Exercise - Lines below that include "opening" are the answer; copy each one.

Given data -
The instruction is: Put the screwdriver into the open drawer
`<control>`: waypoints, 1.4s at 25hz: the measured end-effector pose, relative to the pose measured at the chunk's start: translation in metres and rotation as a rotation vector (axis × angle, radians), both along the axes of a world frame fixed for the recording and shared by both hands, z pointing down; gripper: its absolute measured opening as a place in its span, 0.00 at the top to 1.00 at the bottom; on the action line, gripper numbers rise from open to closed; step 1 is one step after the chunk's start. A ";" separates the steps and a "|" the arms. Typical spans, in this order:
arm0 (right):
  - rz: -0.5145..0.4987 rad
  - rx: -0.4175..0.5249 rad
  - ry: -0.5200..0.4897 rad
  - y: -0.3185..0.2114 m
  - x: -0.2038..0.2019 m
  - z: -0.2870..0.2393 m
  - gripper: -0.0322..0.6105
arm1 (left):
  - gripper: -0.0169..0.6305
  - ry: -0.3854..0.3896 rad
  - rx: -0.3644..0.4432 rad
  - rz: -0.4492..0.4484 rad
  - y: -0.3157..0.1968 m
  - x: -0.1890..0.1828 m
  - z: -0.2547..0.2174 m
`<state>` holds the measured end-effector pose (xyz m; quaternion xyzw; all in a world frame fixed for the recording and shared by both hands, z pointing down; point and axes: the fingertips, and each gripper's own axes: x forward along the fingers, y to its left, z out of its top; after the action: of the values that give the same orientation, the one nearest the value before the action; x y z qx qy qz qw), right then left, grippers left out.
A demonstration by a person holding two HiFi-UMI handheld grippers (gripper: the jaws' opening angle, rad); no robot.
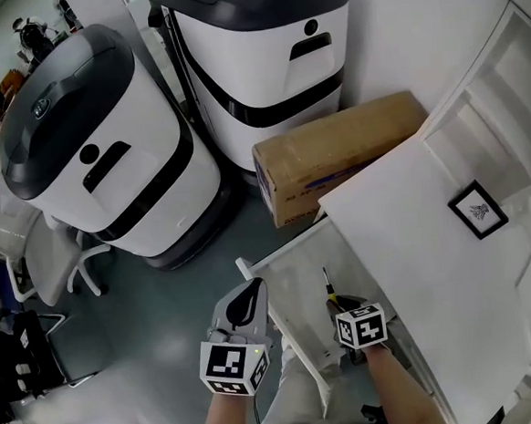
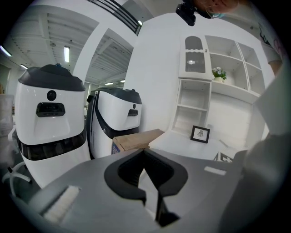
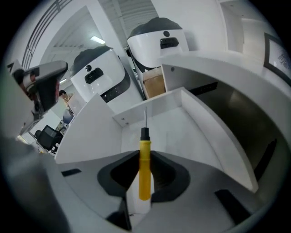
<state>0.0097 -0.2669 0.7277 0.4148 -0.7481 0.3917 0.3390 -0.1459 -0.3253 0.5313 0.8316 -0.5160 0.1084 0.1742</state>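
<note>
The screwdriver has a yellow handle, a black collar and a thin metal shaft. My right gripper is shut on its handle, and the shaft points forward and down into the open white drawer. In the head view the screwdriver sticks out of the right gripper over the drawer, which is pulled out from under the white cabinet top. My left gripper hovers at the drawer's left edge. Its jaws meet at the tips with nothing between them in the left gripper view.
Two big white-and-grey machines stand on the grey floor beyond the drawer. A cardboard box lies against the cabinet. A small framed picture sits on the white cabinet top. An office chair is at the left.
</note>
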 end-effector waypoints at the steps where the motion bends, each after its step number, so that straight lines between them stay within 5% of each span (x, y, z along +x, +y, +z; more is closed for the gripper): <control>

Result -
`<control>`: waypoints, 1.4s at 25hz: the measured end-effector pose, relative to the pose measured at the chunk's start: translation in metres and rotation as a rotation vector (axis × angle, radians), both along the axes of a world frame fixed for the recording and shared by both hands, z pointing down; gripper: its absolute measured opening as a place in its span, 0.00 at the top to 1.00 at the bottom; on the action line, gripper numbers rise from open to closed; step 1 is one step after the chunk's start. A ";" separates the steps and a "|" the arms. Typical spans, in this order:
A demonstration by a person holding two HiFi-UMI handheld grippers (gripper: the jaws' opening angle, rad); no robot.

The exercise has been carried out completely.